## Work instruction
Note each line of the listing that contains the string "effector", and copy it.

## Data shown
******************************

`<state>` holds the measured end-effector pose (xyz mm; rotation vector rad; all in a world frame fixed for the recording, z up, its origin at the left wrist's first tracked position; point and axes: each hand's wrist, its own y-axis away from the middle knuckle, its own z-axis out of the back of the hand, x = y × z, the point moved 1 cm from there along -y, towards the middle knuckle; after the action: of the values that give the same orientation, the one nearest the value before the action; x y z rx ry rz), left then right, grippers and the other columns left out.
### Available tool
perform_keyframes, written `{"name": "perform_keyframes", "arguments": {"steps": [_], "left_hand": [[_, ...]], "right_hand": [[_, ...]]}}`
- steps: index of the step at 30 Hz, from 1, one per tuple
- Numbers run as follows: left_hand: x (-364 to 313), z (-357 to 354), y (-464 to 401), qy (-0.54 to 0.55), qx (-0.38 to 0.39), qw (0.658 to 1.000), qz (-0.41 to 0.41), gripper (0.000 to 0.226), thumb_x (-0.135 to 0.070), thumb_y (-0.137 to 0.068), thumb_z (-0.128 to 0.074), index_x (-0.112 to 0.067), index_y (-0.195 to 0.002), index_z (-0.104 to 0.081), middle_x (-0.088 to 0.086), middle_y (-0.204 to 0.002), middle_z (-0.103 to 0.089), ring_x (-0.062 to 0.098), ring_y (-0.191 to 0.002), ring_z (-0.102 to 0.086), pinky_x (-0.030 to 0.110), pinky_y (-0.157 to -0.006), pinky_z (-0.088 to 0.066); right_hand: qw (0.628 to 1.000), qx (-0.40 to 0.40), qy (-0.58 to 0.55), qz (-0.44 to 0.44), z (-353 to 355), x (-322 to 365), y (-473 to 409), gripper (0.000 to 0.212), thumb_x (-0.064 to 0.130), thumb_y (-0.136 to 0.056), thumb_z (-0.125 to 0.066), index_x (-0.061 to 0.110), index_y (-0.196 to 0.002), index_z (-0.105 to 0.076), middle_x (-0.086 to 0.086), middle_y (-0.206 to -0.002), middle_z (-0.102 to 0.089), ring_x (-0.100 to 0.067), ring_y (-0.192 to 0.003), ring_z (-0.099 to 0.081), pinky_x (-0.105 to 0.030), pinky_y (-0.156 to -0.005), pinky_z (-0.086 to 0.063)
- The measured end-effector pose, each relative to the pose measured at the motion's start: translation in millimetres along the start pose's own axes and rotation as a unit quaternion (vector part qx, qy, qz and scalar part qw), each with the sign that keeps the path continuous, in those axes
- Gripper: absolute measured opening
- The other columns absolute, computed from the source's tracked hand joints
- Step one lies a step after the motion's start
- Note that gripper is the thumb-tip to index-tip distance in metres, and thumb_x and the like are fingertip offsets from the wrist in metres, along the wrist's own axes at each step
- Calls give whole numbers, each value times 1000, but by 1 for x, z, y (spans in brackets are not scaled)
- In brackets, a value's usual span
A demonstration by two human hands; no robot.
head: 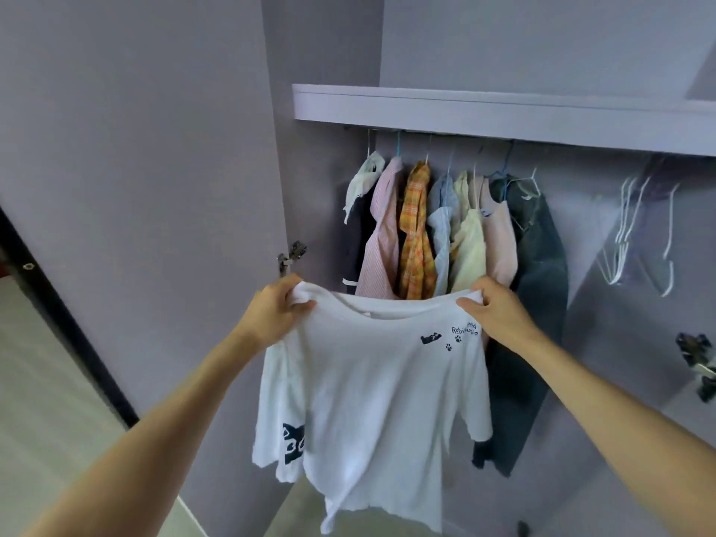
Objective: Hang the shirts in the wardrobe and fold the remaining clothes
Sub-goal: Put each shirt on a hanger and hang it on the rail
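Note:
A white T-shirt (372,401) with black cat and paw prints hangs spread out in front of the open wardrobe. My left hand (277,310) grips its left shoulder and my right hand (494,308) grips its right shoulder, both at about the same height. Behind it, several garments hang on hangers from the rail under the shelf (503,114): a pink striped shirt (381,234), an orange plaid shirt (416,234), a pale blue shirt (441,226), a cream top (467,246), a pink top (499,234) and dark jeans (538,296).
Several bare white hangers (635,234) hang on the rail at the right. The open lilac wardrobe door (135,168) stands at the left, its hinge (290,257) close to my left hand. A second hinge (697,362) sits at the right edge.

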<state>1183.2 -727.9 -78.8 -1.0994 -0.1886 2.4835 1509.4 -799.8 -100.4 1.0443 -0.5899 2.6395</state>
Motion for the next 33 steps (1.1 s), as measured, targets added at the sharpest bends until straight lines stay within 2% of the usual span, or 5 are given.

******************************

## Final answer
`<state>` holds the measured end-effector pose (xyz mm; rotation vector rad; all in a world frame fixed for the recording, z up, its origin at the left wrist's first tracked position; point and axes: each hand's wrist, its own y-axis away from the middle knuckle, its own z-axis out of the back of the hand, x = y × z, the point moved 1 cm from there along -y, towards the middle knuckle; after the action: of the values that give the same orientation, the one nearest the value before the action; x y z rx ry rz), left then right, grippers and the other columns left out.
- The measured end-effector pose, each relative to the pose measured at the motion's start: translation in millimetres along the start pose's own axes and rotation as a unit quaternion (vector part qx, qy, qz and scalar part qw), each with the sign that keeps the path continuous, in those axes

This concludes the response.